The main thrust of the tape is that of his finding himself but every time the voice seems to be about to reveal the secret of his epiphany he fast forwards to the next part. There is a series of references to the ladies in his life at the time which again cause mood swings. Eventually he replaces the tape with a fresh one and completes the monologue.
I was fortunate enough to see the West End production of this play starring Sir Michael Gambon and I must say that Mr Buggy’s performance ranks right up there with that one. The Gambon interpretation was much darker and I can see Niall Buggy’s Krapp being more of a ladies man when younger. Either way, this is one of the more accessible of Beckett’s plays and a wonderful choice to be in the series which kicks off the Playhouse’s post-lockdown offerings.
The play is an intimate piece and benefitted immensely by being staged in the small space which is the Bramall Rock Void.

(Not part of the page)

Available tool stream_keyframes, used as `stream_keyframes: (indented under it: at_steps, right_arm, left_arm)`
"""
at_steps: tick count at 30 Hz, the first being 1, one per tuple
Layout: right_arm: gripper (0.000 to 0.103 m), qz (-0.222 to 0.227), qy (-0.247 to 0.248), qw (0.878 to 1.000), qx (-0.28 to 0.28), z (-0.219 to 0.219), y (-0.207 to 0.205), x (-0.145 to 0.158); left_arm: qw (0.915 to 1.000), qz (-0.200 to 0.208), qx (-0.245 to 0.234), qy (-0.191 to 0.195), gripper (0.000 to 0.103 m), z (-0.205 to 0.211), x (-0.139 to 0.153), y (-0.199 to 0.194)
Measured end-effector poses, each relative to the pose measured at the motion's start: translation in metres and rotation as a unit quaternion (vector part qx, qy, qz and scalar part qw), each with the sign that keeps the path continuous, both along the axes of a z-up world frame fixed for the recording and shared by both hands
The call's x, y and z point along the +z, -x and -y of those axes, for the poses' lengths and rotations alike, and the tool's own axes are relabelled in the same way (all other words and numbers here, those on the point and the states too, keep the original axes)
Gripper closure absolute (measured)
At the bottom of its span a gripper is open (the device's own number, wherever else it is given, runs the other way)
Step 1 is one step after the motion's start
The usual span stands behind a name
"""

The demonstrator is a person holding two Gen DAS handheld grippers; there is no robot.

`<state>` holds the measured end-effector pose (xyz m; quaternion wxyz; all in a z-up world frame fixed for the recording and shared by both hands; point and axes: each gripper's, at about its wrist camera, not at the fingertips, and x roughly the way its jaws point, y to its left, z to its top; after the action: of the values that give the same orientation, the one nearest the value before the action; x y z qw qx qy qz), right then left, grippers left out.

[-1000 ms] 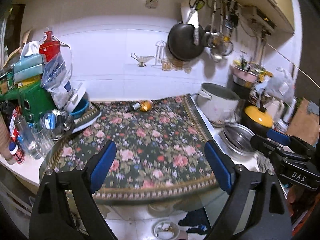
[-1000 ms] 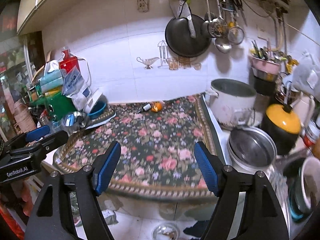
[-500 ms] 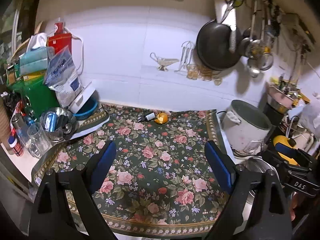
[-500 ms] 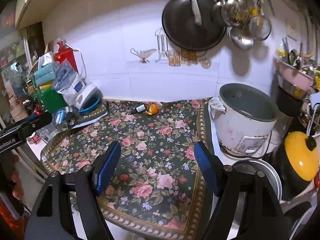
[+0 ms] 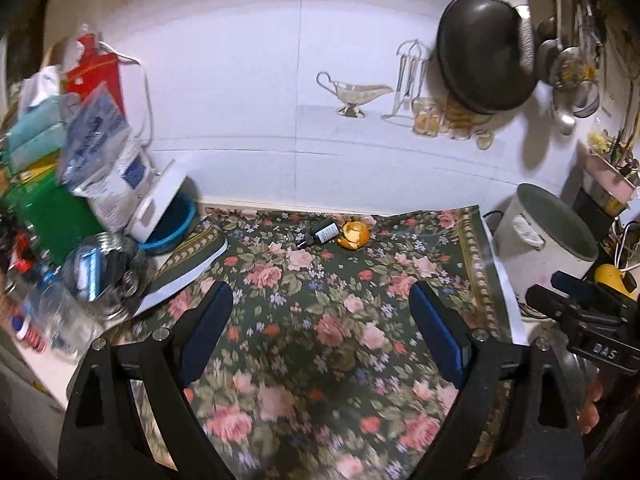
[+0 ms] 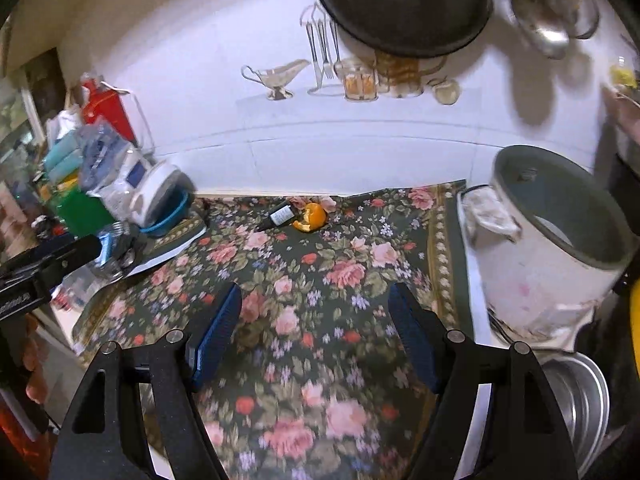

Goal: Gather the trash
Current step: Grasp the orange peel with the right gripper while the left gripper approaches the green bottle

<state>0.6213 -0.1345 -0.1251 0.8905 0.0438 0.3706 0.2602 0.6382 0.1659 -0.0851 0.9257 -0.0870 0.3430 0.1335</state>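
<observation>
An orange peel (image 5: 353,234) and a small dark bottle (image 5: 320,234) lie side by side at the far edge of the floral mat (image 5: 320,320), near the wall. Both also show in the right wrist view: peel (image 6: 310,217), bottle (image 6: 279,215). My left gripper (image 5: 320,332) is open and empty above the mat's near half. My right gripper (image 6: 316,332) is open and empty too, over the mat (image 6: 304,280), well short of the peel. The right gripper also shows at the right edge of the left wrist view (image 5: 576,300).
A white rice cooker (image 6: 548,240) stands right of the mat, with a steel bowl (image 6: 576,392) in front of it. At the left are a blue bowl (image 5: 168,224), a green box (image 5: 52,216), bags and jars. A black wok (image 5: 484,56) hangs on the wall.
Both grippers have moved forward over the counter toward the wall; the peel and bottle appear larger and nearer. Both jaws stay open.
</observation>
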Motion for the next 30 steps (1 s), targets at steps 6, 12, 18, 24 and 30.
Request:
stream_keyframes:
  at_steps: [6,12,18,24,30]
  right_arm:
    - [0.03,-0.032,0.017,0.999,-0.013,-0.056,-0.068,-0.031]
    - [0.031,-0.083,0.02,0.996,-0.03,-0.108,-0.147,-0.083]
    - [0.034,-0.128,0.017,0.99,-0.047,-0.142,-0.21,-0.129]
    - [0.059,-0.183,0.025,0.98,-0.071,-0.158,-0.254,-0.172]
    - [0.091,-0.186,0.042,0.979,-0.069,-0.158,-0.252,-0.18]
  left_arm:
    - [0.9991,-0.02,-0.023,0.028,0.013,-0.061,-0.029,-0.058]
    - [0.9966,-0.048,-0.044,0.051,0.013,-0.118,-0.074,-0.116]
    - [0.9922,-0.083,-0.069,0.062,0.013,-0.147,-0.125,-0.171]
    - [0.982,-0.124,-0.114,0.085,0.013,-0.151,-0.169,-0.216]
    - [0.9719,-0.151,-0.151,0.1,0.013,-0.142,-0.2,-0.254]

In the first paragraph I alluded to the performance being quirky, which it was, but in an unintentional way. Towards the end of the monologue there was an ingress of water caused by the torrential rain outside. It caused an indoor shower which, fortunately, did not occur above either an audience member or Mr Buggy, but did make a rather loud noise. Being the professional he is, our intrepid actor continued without breaking step and, after a couple of minutes, the torrent ceased.
Although ostensibly minimalist there is quite a squad behind it, all of whom I will list here as they combined to make a wonderful production.
Director, Dominic Hill; Assistant Director, Dermot Daly; Casting Director, Kay Magson CDG; Company Stage Manager, Steve Cressy; Stage Manager on the book, Julie Issott; Sound, Rob Landells; Lighting and Stage, George Bryant; Props, Craig Patullo and Wardrobe, Victoria Marzetti.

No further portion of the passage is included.